▸ **THE TASK**
The whole listing must be returned exactly, with no line missing.

▸ **SOURCE DATA**

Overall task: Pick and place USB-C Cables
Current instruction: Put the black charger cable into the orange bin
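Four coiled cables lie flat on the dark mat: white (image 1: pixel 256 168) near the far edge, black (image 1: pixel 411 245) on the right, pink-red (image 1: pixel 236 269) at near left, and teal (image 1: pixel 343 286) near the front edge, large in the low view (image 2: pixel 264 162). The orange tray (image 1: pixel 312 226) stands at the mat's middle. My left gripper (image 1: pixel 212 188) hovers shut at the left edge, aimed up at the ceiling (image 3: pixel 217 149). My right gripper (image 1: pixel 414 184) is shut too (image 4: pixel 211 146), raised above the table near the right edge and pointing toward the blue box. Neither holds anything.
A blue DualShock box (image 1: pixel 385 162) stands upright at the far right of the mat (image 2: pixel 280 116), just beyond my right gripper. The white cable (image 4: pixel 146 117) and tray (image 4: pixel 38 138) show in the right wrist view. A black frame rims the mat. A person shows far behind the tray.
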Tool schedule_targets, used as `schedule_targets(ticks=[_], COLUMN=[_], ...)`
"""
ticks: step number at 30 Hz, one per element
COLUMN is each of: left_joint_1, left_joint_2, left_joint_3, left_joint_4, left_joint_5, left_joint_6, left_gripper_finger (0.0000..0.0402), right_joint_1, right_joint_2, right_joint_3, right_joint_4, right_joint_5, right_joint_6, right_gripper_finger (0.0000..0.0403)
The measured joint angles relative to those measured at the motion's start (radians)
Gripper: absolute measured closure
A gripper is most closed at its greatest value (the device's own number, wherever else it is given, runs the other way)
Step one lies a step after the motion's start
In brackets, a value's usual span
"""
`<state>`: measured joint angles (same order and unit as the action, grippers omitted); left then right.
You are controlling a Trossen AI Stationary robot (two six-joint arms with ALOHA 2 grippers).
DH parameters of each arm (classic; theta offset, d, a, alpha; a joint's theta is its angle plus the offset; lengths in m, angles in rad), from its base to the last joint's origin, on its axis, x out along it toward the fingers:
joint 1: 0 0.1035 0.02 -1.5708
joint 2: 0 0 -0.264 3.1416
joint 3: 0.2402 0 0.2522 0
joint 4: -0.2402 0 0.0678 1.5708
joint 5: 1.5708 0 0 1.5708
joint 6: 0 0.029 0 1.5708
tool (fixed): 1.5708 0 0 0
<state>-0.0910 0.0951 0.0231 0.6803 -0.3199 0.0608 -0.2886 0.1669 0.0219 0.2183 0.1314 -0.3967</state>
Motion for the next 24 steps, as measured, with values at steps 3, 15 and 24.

▸ **FINISHED EXERCISE**
Overall task: Pick and place USB-C Cables
Current instruction: Put the black charger cable into the orange bin
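Four coiled cables lie flat on the dark mat: white (image 1: pixel 256 168) near the far edge, black (image 1: pixel 411 245) on the right, pink-red (image 1: pixel 236 269) at near left, and teal (image 1: pixel 343 286) near the front edge, large in the low view (image 2: pixel 264 162). The orange tray (image 1: pixel 312 226) stands at the mat's middle. My left gripper (image 1: pixel 212 188) hovers shut at the left edge, aimed up at the ceiling (image 3: pixel 217 149). My right gripper (image 1: pixel 414 184) is shut too (image 4: pixel 211 146), raised above the table near the right edge and pointing toward the blue box. Neither holds anything.
A blue DualShock box (image 1: pixel 385 162) stands upright at the far right of the mat (image 2: pixel 280 116), just beyond my right gripper. The white cable (image 4: pixel 146 117) and tray (image 4: pixel 38 138) show in the right wrist view. A black frame rims the mat. A person shows far behind the tray.
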Tool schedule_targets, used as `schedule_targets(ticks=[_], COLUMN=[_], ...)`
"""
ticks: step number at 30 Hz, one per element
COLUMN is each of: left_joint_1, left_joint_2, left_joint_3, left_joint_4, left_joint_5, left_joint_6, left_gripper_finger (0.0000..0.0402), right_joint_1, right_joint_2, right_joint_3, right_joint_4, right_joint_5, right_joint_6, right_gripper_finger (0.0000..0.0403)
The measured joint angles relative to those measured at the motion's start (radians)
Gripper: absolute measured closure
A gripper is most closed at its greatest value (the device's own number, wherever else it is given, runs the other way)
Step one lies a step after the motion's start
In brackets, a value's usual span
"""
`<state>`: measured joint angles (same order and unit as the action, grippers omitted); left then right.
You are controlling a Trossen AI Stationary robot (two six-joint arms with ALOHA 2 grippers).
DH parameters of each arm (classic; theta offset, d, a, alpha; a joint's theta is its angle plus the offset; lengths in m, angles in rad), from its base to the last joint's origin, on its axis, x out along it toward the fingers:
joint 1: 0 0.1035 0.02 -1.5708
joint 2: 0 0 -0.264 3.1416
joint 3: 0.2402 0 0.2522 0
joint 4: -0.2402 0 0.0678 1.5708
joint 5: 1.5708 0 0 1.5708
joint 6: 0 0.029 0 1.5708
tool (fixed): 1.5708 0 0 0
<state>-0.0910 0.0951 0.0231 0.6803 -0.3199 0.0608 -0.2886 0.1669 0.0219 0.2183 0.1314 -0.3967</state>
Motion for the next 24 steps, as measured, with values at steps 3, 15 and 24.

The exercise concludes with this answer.